L'articolo dunque resta: grazie a un emendamento alla manovra in commissione Bilancio del Senato del relatore Antonio Azzollini (Pdl), vengono solamente introdotti nuovi criteri per la destinazione dei risparmi derivanti, che andranno per due terzi a interventi per ricerca e università (dunque, al ministero dell'Istruzione) e per un terzo a contenere la bolletta dell'energia elettrica dei consumatori attraverso la riduzione della componente tariffaria A3. La misura sarà applicata dalla seconda metà del 2010 e nei tre anni successivi. Quanto esattamente inciderà la mossa sulle bollette non è dato sapere, dato che i criteri per la quantificazione dei risparmi saranno stabiliti successivamente.
L'Anev (Associazione nazionale energia del vento) sembra tuttavia non abbandonare la speranza e lancia un ultimo appello al parlamento, che deve ancora pronunciarsi. Secondo l'associazione, in relazione agli obiettivi 20x20x20 per le energie rinnovabili in Italia, per il periodo 2011/2020 il potenziale ammanco di entrate per lo Stato derivante dall'applicazione dell'articolo 45 ammonterebbe a oltre 8 miliardi di euro (tra Iva, Irpef, Ici e introiti delle municipalità). In più vi potrebbero essere le sanzioni dell'Europa in caso di non raggiungimento degli obiettivi al 2020 che, osserva l'Anev, potrebbero arrivare alla cifra di 500 milioni di euro l'anno.

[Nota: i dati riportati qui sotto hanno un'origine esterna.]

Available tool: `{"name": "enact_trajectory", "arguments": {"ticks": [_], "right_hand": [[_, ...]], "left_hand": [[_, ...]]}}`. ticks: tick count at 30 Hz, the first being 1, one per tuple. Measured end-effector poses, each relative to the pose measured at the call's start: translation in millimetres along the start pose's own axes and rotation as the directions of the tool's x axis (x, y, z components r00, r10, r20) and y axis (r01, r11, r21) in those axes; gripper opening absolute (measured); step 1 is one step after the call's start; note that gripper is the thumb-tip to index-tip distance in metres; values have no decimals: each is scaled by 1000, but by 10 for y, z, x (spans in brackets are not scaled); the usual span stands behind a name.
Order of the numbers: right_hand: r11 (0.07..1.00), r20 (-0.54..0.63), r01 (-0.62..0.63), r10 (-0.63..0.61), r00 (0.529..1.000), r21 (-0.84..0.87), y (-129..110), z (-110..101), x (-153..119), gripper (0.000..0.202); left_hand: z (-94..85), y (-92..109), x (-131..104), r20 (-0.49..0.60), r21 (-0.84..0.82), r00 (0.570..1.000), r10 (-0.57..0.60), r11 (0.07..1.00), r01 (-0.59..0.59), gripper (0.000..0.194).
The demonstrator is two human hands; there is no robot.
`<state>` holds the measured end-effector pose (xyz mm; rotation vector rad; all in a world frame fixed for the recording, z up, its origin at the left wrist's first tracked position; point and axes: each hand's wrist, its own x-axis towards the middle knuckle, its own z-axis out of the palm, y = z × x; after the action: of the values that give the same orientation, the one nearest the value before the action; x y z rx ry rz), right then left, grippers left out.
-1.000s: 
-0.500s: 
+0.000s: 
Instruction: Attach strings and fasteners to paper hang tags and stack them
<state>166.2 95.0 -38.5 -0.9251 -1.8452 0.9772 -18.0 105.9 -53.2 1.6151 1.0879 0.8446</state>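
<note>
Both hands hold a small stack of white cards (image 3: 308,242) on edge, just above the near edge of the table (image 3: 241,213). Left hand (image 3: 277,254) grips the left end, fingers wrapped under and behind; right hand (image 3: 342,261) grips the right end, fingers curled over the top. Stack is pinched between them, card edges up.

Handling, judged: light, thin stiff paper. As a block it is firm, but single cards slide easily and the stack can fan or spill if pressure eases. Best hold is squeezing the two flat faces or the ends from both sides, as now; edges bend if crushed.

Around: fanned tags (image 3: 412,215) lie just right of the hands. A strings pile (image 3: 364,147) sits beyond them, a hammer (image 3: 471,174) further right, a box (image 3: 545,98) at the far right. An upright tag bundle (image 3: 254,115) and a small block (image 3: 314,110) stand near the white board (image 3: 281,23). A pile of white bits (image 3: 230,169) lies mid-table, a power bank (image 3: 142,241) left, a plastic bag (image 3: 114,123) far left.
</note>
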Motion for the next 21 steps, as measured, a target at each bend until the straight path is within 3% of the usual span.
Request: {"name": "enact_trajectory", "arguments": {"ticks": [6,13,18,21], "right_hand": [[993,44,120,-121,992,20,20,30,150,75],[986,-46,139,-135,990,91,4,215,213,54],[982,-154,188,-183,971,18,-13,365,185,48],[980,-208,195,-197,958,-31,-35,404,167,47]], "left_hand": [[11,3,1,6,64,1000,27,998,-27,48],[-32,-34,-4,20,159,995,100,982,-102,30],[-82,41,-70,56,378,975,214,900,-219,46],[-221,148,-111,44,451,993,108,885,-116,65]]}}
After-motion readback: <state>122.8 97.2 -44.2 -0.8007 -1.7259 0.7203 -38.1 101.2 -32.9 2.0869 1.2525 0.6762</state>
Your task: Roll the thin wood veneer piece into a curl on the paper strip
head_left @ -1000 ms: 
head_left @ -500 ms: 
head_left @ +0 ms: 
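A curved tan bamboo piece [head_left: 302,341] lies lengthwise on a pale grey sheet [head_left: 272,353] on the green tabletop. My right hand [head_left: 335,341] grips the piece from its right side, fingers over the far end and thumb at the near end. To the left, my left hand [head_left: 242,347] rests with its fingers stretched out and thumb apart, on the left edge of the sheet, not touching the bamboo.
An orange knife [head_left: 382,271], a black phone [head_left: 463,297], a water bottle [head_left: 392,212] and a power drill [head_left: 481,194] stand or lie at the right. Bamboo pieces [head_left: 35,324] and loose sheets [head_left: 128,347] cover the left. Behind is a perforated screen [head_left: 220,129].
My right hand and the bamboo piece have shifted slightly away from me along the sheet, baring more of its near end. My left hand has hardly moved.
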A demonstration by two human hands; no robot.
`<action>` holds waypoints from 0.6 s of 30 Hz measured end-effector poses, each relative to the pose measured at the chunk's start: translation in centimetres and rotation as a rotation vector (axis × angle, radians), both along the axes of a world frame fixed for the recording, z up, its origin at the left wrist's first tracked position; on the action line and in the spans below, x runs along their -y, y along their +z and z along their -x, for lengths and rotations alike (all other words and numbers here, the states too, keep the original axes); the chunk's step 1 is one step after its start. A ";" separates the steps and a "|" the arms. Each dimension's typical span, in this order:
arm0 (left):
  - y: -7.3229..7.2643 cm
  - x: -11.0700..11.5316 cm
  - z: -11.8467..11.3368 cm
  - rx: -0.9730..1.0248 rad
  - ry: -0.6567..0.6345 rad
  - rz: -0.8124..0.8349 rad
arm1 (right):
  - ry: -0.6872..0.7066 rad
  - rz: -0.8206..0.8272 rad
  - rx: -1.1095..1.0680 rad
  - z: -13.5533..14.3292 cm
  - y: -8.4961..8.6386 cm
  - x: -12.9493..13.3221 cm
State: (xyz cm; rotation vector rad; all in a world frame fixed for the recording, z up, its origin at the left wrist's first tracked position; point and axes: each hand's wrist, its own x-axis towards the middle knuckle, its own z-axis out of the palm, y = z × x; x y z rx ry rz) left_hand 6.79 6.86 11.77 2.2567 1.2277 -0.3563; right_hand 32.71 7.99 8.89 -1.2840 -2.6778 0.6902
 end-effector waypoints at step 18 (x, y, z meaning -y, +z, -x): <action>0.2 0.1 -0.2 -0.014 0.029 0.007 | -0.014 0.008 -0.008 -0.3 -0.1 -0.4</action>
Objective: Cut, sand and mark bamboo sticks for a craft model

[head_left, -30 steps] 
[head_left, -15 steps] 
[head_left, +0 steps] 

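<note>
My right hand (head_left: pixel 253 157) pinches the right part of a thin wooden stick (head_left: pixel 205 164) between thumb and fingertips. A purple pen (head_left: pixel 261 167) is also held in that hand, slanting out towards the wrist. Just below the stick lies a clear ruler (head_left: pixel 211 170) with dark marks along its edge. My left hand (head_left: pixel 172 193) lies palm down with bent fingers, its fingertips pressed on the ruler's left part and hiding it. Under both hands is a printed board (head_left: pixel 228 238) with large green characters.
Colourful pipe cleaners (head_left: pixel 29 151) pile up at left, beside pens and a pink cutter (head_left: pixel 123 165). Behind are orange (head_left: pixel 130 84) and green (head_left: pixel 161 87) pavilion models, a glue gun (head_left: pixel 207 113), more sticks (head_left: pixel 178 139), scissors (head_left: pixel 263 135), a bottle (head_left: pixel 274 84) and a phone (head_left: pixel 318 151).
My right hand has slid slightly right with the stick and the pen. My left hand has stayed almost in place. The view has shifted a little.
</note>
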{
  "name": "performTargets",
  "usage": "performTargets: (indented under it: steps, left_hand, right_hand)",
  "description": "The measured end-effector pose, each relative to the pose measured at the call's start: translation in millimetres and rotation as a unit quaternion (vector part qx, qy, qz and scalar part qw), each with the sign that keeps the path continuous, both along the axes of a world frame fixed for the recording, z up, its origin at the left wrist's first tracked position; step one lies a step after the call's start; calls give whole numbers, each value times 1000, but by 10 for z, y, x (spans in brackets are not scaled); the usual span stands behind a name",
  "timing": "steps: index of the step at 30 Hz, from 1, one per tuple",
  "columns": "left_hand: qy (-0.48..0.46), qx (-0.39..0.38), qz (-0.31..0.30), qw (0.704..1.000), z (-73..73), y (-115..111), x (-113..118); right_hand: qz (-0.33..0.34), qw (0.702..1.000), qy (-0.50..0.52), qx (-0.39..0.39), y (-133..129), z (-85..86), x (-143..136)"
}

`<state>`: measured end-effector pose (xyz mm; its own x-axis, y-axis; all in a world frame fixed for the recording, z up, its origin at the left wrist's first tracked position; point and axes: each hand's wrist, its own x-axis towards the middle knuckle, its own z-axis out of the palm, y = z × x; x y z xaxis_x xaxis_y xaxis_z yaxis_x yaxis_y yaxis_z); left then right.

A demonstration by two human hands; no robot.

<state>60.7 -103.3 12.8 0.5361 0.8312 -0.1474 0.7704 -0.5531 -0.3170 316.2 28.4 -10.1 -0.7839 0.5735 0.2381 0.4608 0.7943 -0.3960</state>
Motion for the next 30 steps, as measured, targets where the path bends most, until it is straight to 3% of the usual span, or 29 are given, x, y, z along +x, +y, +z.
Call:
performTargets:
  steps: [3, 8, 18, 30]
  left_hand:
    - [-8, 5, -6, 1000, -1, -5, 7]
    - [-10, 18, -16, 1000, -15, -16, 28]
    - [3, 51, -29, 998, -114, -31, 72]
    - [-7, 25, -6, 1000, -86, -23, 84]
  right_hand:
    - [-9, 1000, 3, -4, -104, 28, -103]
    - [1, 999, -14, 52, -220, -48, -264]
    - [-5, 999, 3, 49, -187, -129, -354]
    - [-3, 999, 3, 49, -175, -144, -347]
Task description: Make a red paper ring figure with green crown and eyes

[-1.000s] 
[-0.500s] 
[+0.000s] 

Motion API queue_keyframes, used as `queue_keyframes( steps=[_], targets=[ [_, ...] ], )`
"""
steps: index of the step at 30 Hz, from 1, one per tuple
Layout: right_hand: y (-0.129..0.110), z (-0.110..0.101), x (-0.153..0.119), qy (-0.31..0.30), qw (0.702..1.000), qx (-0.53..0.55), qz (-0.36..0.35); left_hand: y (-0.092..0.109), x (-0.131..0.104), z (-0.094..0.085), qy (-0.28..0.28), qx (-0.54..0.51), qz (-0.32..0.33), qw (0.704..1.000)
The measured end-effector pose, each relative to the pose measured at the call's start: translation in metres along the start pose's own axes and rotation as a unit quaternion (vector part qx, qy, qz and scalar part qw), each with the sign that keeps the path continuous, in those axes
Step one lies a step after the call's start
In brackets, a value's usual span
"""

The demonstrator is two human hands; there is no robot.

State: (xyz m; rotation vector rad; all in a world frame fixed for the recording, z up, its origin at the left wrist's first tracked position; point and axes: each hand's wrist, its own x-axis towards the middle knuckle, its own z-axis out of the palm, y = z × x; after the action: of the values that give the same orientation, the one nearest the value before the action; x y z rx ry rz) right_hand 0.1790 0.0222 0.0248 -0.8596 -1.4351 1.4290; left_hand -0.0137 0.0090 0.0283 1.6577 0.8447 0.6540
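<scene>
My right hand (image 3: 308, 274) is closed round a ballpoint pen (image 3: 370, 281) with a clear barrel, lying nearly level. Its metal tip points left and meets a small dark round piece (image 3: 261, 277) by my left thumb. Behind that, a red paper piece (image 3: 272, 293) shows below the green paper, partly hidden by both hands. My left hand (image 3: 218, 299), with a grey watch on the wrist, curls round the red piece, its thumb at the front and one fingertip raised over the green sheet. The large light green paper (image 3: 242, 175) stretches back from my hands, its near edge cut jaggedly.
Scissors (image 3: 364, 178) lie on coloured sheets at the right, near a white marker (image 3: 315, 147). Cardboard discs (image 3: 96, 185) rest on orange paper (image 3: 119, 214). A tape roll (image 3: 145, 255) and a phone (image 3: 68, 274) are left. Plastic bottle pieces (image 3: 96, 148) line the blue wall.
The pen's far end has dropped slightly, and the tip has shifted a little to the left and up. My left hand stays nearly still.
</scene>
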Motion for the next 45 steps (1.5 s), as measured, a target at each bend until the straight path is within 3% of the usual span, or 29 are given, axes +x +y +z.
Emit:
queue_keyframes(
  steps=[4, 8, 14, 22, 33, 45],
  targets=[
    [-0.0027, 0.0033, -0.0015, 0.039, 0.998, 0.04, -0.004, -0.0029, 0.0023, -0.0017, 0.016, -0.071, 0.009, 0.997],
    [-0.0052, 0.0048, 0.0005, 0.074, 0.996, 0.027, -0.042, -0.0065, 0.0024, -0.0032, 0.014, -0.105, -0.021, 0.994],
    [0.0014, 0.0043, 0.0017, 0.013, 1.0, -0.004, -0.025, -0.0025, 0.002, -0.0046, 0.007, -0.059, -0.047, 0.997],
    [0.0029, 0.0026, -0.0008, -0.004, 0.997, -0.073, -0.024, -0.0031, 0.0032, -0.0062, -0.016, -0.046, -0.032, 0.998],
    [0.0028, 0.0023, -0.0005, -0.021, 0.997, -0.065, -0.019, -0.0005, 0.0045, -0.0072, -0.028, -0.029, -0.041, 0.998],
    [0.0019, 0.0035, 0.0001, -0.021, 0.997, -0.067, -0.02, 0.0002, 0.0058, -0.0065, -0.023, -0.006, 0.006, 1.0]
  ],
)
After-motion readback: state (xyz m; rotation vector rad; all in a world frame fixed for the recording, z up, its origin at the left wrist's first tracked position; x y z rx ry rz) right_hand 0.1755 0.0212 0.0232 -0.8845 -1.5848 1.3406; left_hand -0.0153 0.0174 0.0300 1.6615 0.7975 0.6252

“Per chiarire meglio l'abbaglio che il Governo sta per prendere sul tema - commenta l'Associazione in una nota - la componente A3 della bolletta vale 2,5 miliardi di euro all'anno dei quali 1,5 miliardi sono afferenti al Cip6 (meccanismo che incentiva le fonti “assimilate alle rinnovabili” quali gli scarti della raffinazione del petrolio per la quasi totalità), mentre il restante incentiva le vere fonti rinnovabili; di questo totale complessivo l'onere di “contribuire” alla Manovra per circa 500 milioni di Euro viene chiesto solo alle rinnovabili (non si capisce perché visto che sono la parte minore della componente) e peraltro solo ad una parte di queste (vengono escluse alcune tecnologie delle vecchie rinnovabili e tutto il fotovoltaico)”.